No matter R's excellent preparations - the maps and articles at my dispodal - I landed in Nassau pathetically informed. I'm vacation-lazy; beaches smother my cultural instincts. I may deserve Cancuns and senor frog...

Since our hotel was on the main island of Nassau rather than cloistered on the trippy confection of Paradise Island and its Atlantis or pristinely precious Harbour Island (a Caribbean Nantucket), we were ostensibley in contact with the island's life.

That our little cabin-room at Compass Point had a kitchenette spurred us to grocery shop, to buy rum and beers at the local liquor store, hitch a ride with a British resident, and thus toe-test the rhythm of a Bahamian day.

We did new year's eve amidst the bacchanalian grandeur of Graycliff Hotel - a Maugham-ish villa perched behind Nassau proper. We dined on 8 courses of decadence: foie gras gave way to kobe beef, dense bison steaks, cream-smothered tortellini and a desert of chocolate a-sea in more chocolate.



Between courses we walked the hotel's jungled gardens that, like the mansion itself, teeterd on the edge of seediness, wantoness - the lady flamboyant in dress and manner a whiskey-sour from embarrassing herself and the party. As if the garden, left to its own, would grow right back through the mansion to twine its bannisters and reclaim balconies and so revert Graycliffe to some Garcia Marquez set for a senile colonel.

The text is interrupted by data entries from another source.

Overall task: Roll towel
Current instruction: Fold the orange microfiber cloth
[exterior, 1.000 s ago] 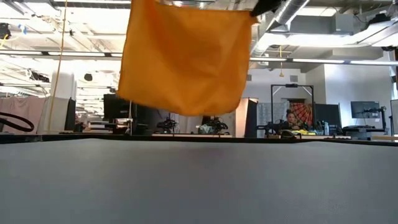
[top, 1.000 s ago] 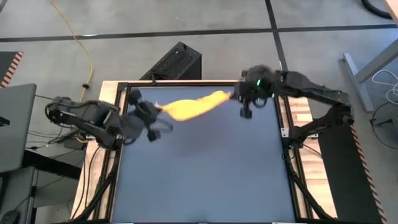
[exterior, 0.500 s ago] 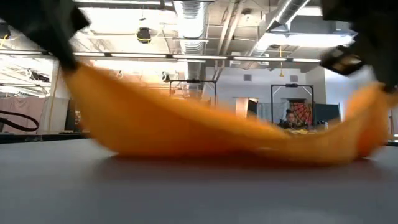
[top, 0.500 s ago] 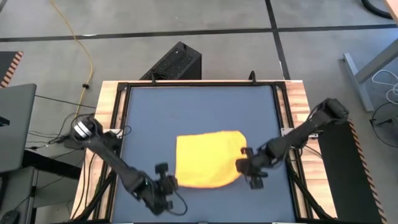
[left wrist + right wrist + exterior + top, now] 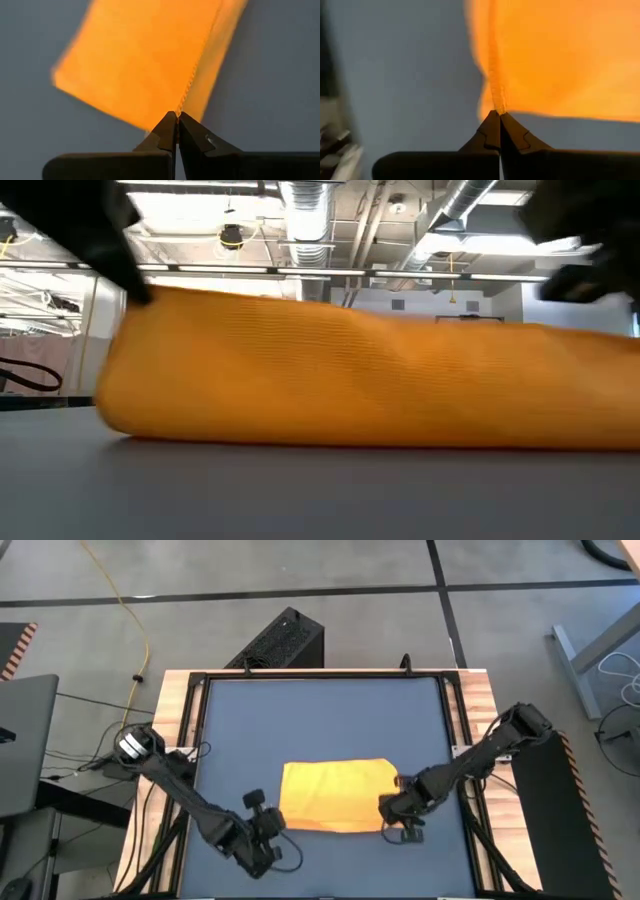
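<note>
Towel [image 5: 336, 796] lies at 6 o'clock on the tabletop [image 5: 320, 720]. Left pincer [image 5: 268, 823] and right pincer [image 5: 390, 806] each pinch a corner tight. Uneven pulling could wrinkle it.

Even, bright overhead light fell on the table [image 5: 320, 720], while the towel [image 5: 145, 60] blurred in both wrist views.

Towel [image 5: 336, 796]: small yellow-orange soft cloth, lying spread in a rough rectangle on the near half of the dark blue tabletop, about midway between left and right. Long sides are running left to right. Far edge is lying flat; near edge is standing raised off the surface, its two near corners lifted.
</note>
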You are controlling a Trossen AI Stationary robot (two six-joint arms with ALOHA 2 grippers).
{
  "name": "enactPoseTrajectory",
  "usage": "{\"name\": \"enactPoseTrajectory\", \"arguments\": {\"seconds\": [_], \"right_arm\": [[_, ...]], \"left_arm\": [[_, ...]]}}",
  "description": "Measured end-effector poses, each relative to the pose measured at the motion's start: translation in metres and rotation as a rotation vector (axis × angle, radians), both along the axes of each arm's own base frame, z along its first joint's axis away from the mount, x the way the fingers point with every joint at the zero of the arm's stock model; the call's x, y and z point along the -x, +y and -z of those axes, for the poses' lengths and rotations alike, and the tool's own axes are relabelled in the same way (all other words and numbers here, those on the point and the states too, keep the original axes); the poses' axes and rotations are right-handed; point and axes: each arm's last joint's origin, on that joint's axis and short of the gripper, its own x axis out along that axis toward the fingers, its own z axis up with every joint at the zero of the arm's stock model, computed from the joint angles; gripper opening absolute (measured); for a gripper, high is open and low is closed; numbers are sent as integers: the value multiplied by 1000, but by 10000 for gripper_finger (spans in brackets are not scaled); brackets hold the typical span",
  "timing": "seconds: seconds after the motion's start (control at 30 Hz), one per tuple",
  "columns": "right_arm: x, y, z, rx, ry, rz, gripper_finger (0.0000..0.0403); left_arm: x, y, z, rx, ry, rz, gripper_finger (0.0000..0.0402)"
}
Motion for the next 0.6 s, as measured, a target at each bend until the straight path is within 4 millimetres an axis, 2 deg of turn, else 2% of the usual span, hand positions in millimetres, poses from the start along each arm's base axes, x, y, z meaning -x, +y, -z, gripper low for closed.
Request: {"name": "enactPoseTrajectory", "arguments": {"seconds": [0.13,0.33,0.6], "right_arm": [[-6,-28,0,131,13,98,14],[-14,-66,7,268,43,169,15],[-22,-103,8,298,35,208,15]], "left_arm": [[-18,32,-2,-99,42,-23,0],[-29,82,17,-163,162,-98,0],[-33,112,36,-130,226,-111,0]]}}
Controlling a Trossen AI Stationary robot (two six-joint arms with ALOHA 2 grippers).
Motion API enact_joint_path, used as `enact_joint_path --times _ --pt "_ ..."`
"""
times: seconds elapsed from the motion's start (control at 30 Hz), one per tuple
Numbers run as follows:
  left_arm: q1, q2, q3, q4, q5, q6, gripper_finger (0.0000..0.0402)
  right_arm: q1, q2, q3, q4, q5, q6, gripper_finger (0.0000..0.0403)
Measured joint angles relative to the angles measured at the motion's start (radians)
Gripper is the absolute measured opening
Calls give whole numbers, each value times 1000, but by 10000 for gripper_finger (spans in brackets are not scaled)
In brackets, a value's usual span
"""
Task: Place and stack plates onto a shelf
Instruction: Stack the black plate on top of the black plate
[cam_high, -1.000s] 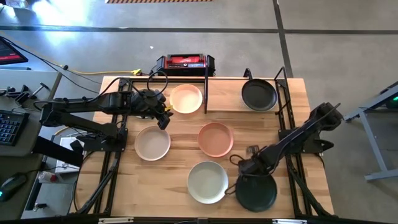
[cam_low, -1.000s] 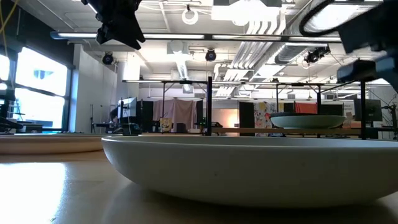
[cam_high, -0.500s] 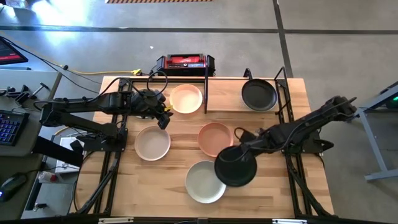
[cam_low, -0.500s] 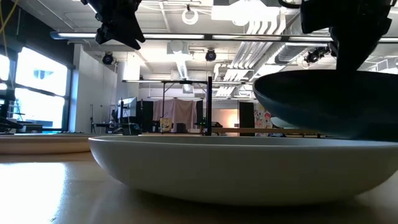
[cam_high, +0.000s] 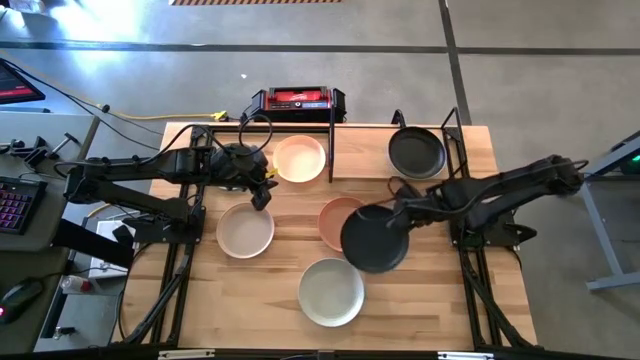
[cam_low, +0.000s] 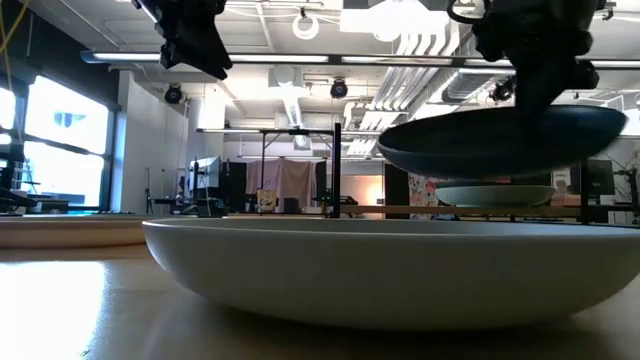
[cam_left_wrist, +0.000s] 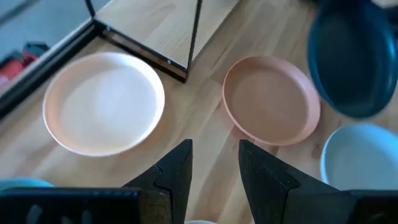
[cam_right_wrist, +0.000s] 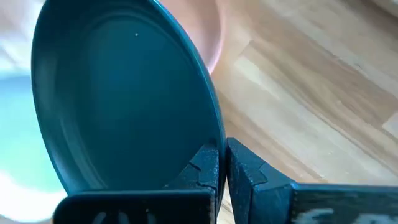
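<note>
The right hand (cam_high: 396, 222), pinched on a black plate's (cam_high: 374, 240) rim, carries it above the tabletop (cam_high: 290, 250); next, probably, onto the shelf's (cam_high: 360, 150) black plate (cam_high: 416, 153). The left hand (cam_high: 262, 192) hovers wide, empty.

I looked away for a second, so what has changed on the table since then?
The right gripper, shut on the black plate, lifted it from the table's near right corner and carried it toward the middle, over the pink plate. The left gripper and other plates stayed put.
</note>
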Motion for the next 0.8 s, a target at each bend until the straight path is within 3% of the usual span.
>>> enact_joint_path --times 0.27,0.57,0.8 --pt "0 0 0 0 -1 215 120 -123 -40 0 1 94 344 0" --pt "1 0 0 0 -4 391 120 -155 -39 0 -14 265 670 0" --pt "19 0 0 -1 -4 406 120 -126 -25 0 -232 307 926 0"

The night was punctuated with entertainments - a fire-eater/dancer in the living room and a feathered troup – the Junkanoo Parade - that lead us to the roof for fireworks. We gawking guests were their warm-up; the Junkanoo players joined the main event of Nassau town's parade when their exhibition for us was done. Their performace surged through the hotel's halls, just barely sanitized for the our gawking, digital-cameras-aloft consumption.

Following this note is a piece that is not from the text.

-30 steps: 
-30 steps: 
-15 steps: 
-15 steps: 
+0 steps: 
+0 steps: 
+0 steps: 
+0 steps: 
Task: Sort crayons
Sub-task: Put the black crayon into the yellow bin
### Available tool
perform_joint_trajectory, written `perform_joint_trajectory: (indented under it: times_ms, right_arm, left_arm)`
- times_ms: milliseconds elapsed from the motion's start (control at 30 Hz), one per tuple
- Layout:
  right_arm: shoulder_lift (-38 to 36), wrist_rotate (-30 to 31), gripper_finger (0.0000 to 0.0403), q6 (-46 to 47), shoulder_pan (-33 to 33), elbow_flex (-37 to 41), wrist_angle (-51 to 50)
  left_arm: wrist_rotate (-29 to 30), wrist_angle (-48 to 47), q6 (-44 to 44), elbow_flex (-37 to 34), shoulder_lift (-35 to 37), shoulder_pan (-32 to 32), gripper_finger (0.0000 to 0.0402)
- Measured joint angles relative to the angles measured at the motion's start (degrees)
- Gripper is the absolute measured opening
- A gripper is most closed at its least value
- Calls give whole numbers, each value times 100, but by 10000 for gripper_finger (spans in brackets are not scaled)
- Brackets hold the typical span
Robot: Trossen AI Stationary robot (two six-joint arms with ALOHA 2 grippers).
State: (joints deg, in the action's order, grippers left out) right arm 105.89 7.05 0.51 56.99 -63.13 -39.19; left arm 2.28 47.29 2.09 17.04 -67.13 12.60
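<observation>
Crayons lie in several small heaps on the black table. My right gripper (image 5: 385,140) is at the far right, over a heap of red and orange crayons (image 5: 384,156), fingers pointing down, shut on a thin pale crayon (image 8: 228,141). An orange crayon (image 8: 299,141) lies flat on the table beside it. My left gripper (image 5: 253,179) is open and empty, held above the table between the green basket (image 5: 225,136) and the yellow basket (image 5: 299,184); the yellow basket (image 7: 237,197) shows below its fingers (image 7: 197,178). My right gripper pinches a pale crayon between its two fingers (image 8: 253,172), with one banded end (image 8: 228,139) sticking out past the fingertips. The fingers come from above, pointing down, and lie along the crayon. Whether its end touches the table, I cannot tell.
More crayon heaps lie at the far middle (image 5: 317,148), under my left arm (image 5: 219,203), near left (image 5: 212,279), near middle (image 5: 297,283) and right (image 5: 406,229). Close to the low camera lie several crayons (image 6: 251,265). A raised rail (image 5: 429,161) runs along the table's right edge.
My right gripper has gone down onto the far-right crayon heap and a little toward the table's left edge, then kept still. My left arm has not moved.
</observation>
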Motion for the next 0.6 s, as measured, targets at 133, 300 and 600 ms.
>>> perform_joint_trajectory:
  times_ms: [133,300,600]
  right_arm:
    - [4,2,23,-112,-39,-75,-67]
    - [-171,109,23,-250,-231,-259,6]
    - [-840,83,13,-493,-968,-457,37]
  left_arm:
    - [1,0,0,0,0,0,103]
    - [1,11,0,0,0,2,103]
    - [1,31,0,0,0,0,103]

Obligingly, un-ironically, the dancers linked us party-dressed tourists to the actual Bahamas until the time came for the real party of the parade to begin. And when the tourists were nestled snug in our hotel beds, the Bahamas would, for the night, be reclaimed for Bahamians.

Thinking about it now, I suppose this is what "cultural performances" are made of but the proximity of the 2 performaces, and that the players celebrated in a sense, for us - so that we might have an exuberant New years - were something new.